== EXERCISE DATA ==

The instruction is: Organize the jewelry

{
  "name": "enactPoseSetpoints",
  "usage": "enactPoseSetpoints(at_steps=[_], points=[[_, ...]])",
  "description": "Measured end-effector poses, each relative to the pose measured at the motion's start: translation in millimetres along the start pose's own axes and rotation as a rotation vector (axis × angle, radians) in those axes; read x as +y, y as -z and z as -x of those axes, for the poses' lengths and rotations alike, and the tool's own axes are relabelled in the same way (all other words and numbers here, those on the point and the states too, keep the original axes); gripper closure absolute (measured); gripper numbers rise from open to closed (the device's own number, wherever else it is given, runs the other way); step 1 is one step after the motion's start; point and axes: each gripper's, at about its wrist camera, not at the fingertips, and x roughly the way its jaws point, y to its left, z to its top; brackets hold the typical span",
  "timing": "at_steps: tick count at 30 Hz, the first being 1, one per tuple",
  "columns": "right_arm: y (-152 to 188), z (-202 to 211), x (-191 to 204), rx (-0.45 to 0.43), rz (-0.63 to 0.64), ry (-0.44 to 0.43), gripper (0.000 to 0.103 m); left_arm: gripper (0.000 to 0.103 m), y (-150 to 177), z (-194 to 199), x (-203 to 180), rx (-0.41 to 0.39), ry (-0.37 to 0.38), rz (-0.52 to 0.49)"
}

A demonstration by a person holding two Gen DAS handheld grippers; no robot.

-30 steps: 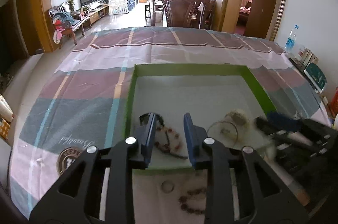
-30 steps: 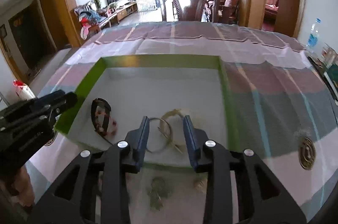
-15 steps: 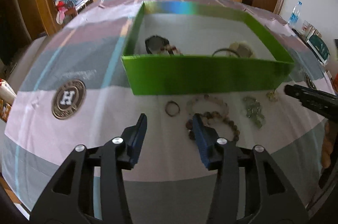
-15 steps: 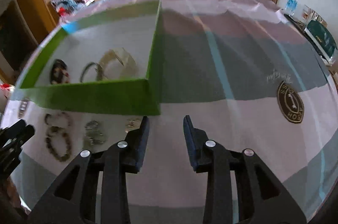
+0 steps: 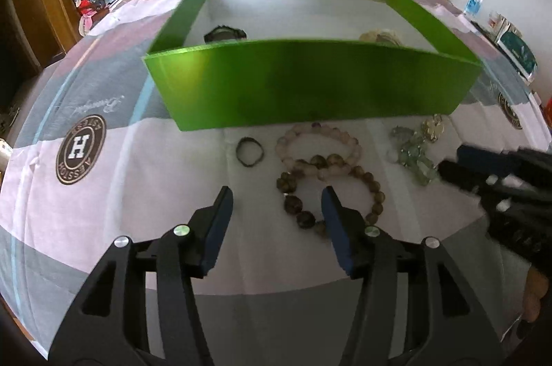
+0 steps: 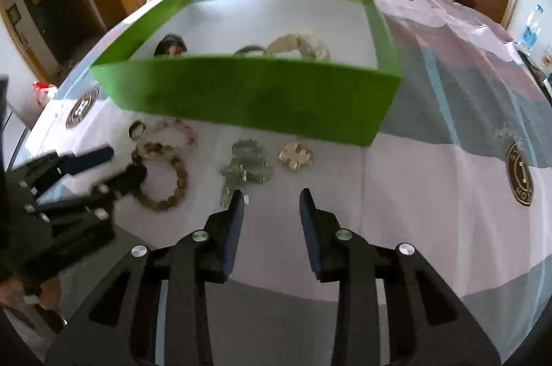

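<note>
Next pick, likely: left gripper (image 5: 276,207) wide open, empty, low over the bench (image 5: 172,186). Brown bead bracelet (image 5: 331,190) lies just ahead, partly between its fingers. Advice: close on one strand only, clear of the pink bracelet (image 5: 319,145) touching it. Right gripper (image 6: 270,202) open, empty; green pendant cluster (image 6: 246,171) just ahead-left of it. Green box (image 5: 310,86) beyond both.

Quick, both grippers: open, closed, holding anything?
Left gripper: open, holding nothing, above the brown bead bracelet.
Right gripper: open, holding nothing.
</note>
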Motion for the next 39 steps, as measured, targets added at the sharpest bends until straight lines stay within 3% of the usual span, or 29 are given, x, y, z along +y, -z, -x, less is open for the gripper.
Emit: enactPoseSetpoints(at_steps=[8, 9, 11, 13, 22, 28, 33, 35, 39], points=[[-5.8, -3.8, 12.4, -0.017, 0.012, -0.065, 0.07, 0.049, 18.1, 13.1, 6.5, -0.003, -0.017, -0.004], [-7.5, -6.6, 17.6, -0.014, 0.025, -0.069, 0.073, 0.049, 21.7, 16.0, 9.6, -0.001, -0.019, 0.002], [-5.8, -17.2, 28.7, 0.013, 0.059, -0.053, 0.091, 0.049, 26.0, 19.3, 15.5, 0.004, -0.023, 0.016], [-2.5, -21.9, 33.5, 0.027, 0.078, -0.043, 0.094, 0.049, 28.0, 21.1, 20.7, 0.005, -0.027, 0.03], [40.7, 6.1, 46.7, 0.063, 0.162, -0.178, 0.095, 0.047, 35.2, 26.1, 30.0, 0.013, -0.017, 0.05], [41.2, 15.2, 29.0, 0.016, 0.075, -0.124, 0.081, 0.044, 36.1, 25.8, 23.7, 0.013, -0.02, 0.029], [37.9, 11.4, 27.5, 0.015, 0.052, -0.128, 0.079, 0.071, 40.8, 31.6, 23.7, 0.009, 0.003, 0.013], [37.5, 9.8, 23.2, 0.019, 0.034, -0.128, 0.078, 0.078, 43.9, 33.8, 23.4, 0.012, 0.024, 0.005], [35.1, 9.1, 16.1, 0.015, -0.014, -0.118, 0.078, 0.078, 47.4, 38.1, 27.6, 0.02, 0.035, 0.016]])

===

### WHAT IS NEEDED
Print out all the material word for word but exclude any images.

### EXERCISE RESULT
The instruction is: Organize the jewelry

{
  "name": "enactPoseSetpoints",
  "usage": "enactPoseSetpoints(at_steps=[_], points=[[_, ...]])",
  "description": "Measured end-effector poses, each relative to the pose measured at the motion's start: translation in millimetres along the start pose's own axes and rotation as a rotation vector (axis × angle, radians) in those axes; read x as +y, y as -z and z as -x of those axes, for the poses' lengths and rotations alike, and the tool's own axes are relabelled in the same way (all other words and numbers here, those on the point and the states too, keep the original axes); gripper closure absolute (measured); gripper numbers rise from open to closed (the device's own number, wherever else it is given, runs the other way); step 1 is one step after the motion's start; point and axes: each gripper's, at about its wrist camera, not at the fingertips, and x roughly the way its jaws point, y to its left, z to its top; brackets hold the typical span",
  "timing": "at_steps: tick count at 30 Hz, the first being 1, one per tuple",
  "columns": "right_arm: y (-152 to 188), z (-202 to 211), x (-191 to 204), rx (-0.45 to 0.43), rz (-0.63 to 0.64), ry (-0.44 to 0.43), gripper (0.000 to 0.103 m); left_arm: gripper (0.000 to 0.103 m), y (-150 to 177), z (-194 to 199), x (-203 to 180), rx (-0.41 to 0.39), ry (-0.37 to 0.38), rz (-0.52 to 0.49)"
}

A demonstration by a person holding two Gen DAS handheld grippers; no robot.

-30 steps: 
-30 steps: 
-15 steps: 
-15 steps: 
+0 steps: 
+0 steps: 

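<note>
Next pick, likely: left gripper (image 5: 276,207) wide open, empty, low over the bench (image 5: 172,186). Brown bead bracelet (image 5: 331,190) lies just ahead, partly between its fingers. Advice: close on one strand only, clear of the pink bracelet (image 5: 319,145) touching it. Right gripper (image 6: 270,202) open, empty; green pendant cluster (image 6: 246,171) just ahead-left of it. Green box (image 5: 310,86) beyond both.

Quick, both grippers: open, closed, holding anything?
Left gripper: open, holding nothing, above the brown bead bracelet.
Right gripper: open, holding nothing.
</note>
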Motion for the next 39 steps, as measured, targets added at the sharpest bends until straight lines stay within 3% of the usual span, or 29 are given, x, y, z along +y, -z, -x, less is open for the gripper.
Emit: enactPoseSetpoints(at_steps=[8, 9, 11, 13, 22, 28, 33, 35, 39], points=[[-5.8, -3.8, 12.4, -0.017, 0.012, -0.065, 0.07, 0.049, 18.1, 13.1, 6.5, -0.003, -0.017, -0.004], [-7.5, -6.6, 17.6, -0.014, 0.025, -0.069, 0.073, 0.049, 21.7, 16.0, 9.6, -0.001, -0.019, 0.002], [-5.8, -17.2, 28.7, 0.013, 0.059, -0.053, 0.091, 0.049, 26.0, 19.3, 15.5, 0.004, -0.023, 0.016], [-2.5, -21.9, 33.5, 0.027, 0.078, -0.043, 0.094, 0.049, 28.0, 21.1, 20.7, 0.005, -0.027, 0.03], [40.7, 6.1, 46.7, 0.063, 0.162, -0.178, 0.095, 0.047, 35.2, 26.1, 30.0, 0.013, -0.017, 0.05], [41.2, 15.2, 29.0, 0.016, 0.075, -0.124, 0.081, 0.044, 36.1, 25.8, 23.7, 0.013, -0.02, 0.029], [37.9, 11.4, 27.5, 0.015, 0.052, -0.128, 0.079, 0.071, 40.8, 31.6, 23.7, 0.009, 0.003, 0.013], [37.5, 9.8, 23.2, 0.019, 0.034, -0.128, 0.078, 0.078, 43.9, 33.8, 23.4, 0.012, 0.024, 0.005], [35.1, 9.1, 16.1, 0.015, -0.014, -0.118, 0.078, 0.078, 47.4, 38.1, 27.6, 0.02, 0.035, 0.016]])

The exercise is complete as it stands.